Scan the listing below for "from", then report every line that has it.

■ Data provided ■
++++
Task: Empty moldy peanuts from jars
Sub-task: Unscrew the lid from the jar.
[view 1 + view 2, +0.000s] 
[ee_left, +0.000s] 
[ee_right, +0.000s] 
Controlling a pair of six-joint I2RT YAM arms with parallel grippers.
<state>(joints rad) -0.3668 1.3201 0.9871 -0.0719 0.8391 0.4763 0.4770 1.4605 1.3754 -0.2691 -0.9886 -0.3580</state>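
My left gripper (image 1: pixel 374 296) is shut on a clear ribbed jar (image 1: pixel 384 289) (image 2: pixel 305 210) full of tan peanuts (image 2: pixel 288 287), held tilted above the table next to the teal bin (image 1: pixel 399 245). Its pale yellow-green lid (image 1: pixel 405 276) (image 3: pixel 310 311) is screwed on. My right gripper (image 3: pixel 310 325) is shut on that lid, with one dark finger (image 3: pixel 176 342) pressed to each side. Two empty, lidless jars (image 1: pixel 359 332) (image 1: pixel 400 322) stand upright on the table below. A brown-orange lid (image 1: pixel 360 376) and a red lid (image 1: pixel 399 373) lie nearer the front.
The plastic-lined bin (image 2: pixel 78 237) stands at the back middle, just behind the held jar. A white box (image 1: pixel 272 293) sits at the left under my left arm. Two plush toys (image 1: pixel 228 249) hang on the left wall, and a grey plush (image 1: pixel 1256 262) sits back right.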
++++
■ Final answer ■
Task: Empty moldy peanuts from jars
Sub-task: Unscrew the lid from the jar.

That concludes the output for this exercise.